Goal of the exercise
Check each line of the data, and copy those where "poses" appears.

Dataset content
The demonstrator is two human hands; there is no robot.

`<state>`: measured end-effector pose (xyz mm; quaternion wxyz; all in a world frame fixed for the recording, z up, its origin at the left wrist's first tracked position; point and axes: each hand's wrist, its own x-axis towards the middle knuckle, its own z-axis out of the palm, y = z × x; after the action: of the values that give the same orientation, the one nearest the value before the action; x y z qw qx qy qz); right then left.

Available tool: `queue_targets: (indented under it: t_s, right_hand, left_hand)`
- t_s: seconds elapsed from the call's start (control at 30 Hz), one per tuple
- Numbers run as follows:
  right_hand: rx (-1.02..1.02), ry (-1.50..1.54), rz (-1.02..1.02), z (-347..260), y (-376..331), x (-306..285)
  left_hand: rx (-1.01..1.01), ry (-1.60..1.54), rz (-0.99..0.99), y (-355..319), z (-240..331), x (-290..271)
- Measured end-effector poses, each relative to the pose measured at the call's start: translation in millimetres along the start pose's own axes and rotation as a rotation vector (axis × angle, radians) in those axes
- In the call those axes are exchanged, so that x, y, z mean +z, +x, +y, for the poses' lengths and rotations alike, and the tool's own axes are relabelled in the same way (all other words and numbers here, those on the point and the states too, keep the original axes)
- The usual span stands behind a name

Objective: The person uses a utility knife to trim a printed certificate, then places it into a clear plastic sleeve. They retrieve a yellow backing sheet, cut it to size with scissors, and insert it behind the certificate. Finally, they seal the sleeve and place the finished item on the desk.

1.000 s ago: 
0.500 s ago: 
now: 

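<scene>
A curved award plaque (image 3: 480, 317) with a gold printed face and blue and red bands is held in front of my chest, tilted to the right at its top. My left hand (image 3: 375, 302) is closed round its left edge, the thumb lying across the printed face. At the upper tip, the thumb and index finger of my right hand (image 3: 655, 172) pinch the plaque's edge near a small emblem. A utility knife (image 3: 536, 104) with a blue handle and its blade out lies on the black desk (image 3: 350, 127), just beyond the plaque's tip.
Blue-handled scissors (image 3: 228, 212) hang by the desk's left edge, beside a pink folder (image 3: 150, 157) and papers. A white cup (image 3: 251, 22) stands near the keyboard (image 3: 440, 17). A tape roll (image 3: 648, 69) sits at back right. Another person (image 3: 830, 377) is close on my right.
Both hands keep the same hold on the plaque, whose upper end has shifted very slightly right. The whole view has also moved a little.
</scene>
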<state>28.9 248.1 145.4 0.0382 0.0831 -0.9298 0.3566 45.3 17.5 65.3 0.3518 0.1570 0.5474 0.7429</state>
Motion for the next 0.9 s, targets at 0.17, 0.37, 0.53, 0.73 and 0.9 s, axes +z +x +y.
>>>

Exercise output
- Measured end-effector poses, each relative to the pose measured at the call's start: translation in millimetres along the start pose's own axes and rotation as a rotation vector (axis × angle, radians) in those axes
- In the call those axes are exchanged, so that x, y, z mean +z, +x, +y, for the poses' lengths and rotations alike, and the tool's own axes are relabelled in the same way (all other words and numbers here, those on the point and the states too, keep the original axes)

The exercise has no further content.